Cut and paste from Big mate you may find it useful i dont know if you have already seen it but if not here you go mate



> Quite simply, it's all about protein. To grow, you need protein, and lots of it. If you're not growing, assuming your training is effective (i.e. you're still gaining strength), then you're not eating enough protein. If you're 200lbs and want to get to 250lbs+, you need to eat like a 250lbs+ bodybuilder.
> 
> You get a lot of 160-180lbs fitness enthusiasts telling you that you don't need large amounts of protein to grow, but look at any seriously huge bodybuilder - the vast majority of them (if not all of them) are pounding down the protein.
> 
> Try it. Assuming you're around 200lbs and want to grow, shoot for 400g of protein a day and see what happens.
> 
> How do you eat that much protein? From as much whole food as possible, but let's face it, you're unlikely to be able to eat well over a kg of meat amongst other food without hitting the protein shakes. The main thing is to get the protein down you. If that means downing a protein shake with every meal to bump up your protein intake, then so be it.
> 
> What about fats and carbs? There are certain amounts of essential fats you need in your diet.
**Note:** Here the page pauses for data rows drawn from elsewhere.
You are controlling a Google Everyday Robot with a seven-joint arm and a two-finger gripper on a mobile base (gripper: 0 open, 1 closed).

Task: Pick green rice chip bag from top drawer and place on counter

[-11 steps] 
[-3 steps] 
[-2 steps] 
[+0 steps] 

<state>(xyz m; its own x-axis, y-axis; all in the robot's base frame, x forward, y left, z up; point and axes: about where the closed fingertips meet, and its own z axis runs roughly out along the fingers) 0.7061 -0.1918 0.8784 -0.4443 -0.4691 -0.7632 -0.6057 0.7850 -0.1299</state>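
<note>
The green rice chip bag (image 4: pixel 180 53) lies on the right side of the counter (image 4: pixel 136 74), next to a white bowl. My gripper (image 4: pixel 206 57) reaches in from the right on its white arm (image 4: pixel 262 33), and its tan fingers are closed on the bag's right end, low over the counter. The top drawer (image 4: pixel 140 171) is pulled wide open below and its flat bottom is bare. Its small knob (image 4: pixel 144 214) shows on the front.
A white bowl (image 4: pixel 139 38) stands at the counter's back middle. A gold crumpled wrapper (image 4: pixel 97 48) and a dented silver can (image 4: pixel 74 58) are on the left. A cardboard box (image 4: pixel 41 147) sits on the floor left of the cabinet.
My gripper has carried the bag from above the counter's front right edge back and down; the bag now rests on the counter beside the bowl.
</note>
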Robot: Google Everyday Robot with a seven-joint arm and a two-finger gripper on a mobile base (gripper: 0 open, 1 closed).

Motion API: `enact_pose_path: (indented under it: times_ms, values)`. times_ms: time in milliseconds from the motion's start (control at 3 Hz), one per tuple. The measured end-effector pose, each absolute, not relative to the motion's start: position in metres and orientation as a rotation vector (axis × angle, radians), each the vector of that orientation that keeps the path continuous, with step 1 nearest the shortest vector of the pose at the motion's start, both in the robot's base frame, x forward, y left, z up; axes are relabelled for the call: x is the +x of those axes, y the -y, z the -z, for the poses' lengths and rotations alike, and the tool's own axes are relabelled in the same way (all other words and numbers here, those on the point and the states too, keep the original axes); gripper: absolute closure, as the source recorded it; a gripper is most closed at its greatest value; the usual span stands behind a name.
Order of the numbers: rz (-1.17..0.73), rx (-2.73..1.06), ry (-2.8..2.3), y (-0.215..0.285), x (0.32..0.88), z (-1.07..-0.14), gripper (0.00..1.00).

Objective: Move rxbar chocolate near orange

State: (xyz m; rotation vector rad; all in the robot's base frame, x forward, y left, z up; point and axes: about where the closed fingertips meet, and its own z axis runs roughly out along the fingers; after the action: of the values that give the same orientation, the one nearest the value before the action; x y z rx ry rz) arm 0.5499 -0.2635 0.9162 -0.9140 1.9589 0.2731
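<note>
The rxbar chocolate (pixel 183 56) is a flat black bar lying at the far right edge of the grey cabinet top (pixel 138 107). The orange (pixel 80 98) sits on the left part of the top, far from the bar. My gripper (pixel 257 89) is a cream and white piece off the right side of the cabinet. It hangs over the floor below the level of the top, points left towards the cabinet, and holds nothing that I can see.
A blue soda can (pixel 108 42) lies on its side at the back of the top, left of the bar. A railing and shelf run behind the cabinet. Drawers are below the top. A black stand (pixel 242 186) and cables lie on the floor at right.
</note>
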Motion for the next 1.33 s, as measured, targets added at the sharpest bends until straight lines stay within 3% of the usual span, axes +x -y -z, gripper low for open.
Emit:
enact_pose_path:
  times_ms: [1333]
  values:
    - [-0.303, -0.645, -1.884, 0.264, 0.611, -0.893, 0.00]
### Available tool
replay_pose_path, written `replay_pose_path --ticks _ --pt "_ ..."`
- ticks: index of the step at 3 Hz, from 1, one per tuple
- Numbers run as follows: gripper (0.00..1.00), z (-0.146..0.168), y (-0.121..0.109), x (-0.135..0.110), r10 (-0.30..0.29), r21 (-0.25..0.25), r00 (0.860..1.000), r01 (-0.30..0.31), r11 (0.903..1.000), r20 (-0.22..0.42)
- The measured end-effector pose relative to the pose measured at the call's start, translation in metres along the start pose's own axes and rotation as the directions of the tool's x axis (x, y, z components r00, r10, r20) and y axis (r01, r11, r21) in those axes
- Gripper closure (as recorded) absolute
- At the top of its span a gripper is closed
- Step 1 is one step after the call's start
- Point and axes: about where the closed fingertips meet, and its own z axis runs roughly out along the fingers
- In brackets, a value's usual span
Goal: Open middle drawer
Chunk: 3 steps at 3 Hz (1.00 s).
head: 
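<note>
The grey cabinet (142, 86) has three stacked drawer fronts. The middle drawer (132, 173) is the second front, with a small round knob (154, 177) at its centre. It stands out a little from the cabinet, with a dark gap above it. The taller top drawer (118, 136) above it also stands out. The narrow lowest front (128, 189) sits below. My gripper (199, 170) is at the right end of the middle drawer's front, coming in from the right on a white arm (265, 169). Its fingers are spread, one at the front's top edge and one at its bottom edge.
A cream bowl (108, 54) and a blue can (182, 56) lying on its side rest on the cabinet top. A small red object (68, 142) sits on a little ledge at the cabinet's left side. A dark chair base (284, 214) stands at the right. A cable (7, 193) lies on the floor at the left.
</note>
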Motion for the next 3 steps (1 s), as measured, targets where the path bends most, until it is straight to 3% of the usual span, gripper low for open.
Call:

These can be obtained from fish oils. As for essential carbs, there are none (arguably aside from post-workout.. see below). Eat carbs depending on your body type. A raging ectomorph will need more carbs than a carb-sensitive endomorph at the same protein level. Green veggies are useful for vitamins and minerals, but let's face it, when you're pounding down the protein, it can be hard to chow down on a ton of veggies too, so just hit a multi-vitamin if you prefer.
> 
> Water. Drink as much of it as you can. Keep a bottle of water with you whenever possible, and sip it all day long. Keeping hydrated at all times is vital.
> 
> Post-workout nutrition is imperative. You need protein and carbs as soon as possible after workout. The protein for muscle growth, and the carbs to replenish the glycogen depleted from your workout. An ideal ratio for a 200lbs bodybuilder is 60g of protein and 80g of fast-acting carbs (usually dextrose or maltodextrin). Adjust these quantities in the same ratios depending on your size.


----------



## fozyspilgrims

Thanks guys my body weight is 85kg, so my protein target is 127g-153g so i am aiming for 160g. Need to now plan my carbs.


----------



## fozyspilgrims

Another quick question. I have some EPA fish oil capsules 1000mg, it says to take 1-3 caps daily, is it ok to take loads of them? Say 2 with every meal 10-12 a day, can this do you any harm? It would be a good way to get your oils in if you can take that many.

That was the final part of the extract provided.